Impact fees create the direct economic link between those paying for and those receiving benefits. This link promotes economic efficiency. The obvious direct economic benefits include the infrastructure investment, such as new roads and new water and sewer extensions. Indirect benefits include predictability in the marketplace, knowing when and where infrastructure investment will occur, and that all developers are treated impartially.

A moratorium penalizes the thousands of homeowners who have already paid impact fees, many of whom are trying to sell their homes.

If the state mandates a moratorium, the impact fees may go away, but the costs for needed infrastructure remain. Who pays these costs? Without impact fees, existing businesses and current homeowners would have to pay for the developers' infrastructure needs.

Growth should pay for itself -- homeowners in established areas shouldn't have to pay for public works that benefit only new areas. You can help block this attempt to shift costs from builders to existing homeowners and businesses by calling or e-mailing your legislator today.

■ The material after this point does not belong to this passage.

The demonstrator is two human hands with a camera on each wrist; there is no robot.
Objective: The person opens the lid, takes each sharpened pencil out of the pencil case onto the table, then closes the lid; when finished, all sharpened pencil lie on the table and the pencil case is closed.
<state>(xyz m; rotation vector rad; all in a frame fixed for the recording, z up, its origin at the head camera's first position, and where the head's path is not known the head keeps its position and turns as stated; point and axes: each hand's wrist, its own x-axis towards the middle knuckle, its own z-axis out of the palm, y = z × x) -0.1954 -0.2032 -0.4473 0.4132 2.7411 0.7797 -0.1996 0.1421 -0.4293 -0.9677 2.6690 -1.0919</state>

Governor Signs '09 Budget Shortfall Remedy

On Wednesday, state lawmakers passed two bills aimed at closing the shortfall for the FY 2009 budget. The bills suspended a $300 million payment to K-12 education, tapped into $250 million in federal stimulus dollars, and delayed a $100 million disbursement to the universities in order to close a $650 million gap in the current fiscal year. The House Appropriations Committee adopted both HB2028; supplemental reductions; appropriations; FY 2008-2009 and HB2029; school district balances; allocations making these budget adjustments. The monumental task of solving the deficit of at least $3 billion now lies ahead. Both bills were quickly transmitted to the Senate, which adopted them as written, then sent them on to Governor Brewer. She signed both bills into law on Thursday.

"Understanding Your State Legislature" Workshops Well Attended

Thank you to the more than 100 people taking time to attend one of the two workshops this month. Government Relations hosted the second "Understanding Your State Legislature" Workshop on Monday, May 11 at the Burton Barr Central Library. More than 66 residents attended the meeting. Thanks also go to Senator Debbie McCune-Davis and Representatives Cloves Campbell, Robert Lujan and John McComish who answered questions and presented a legislative perspective to becoming involved in the legislative process. Government Relations staff presented "Lobbying 101."

Our city's budget for next fiscal year (July 2009-June 2010) was adopted in February and includes difficult cuts that impact services in our community. Remember to SHOP PHOENIX and tell your legislators to protect city revenues!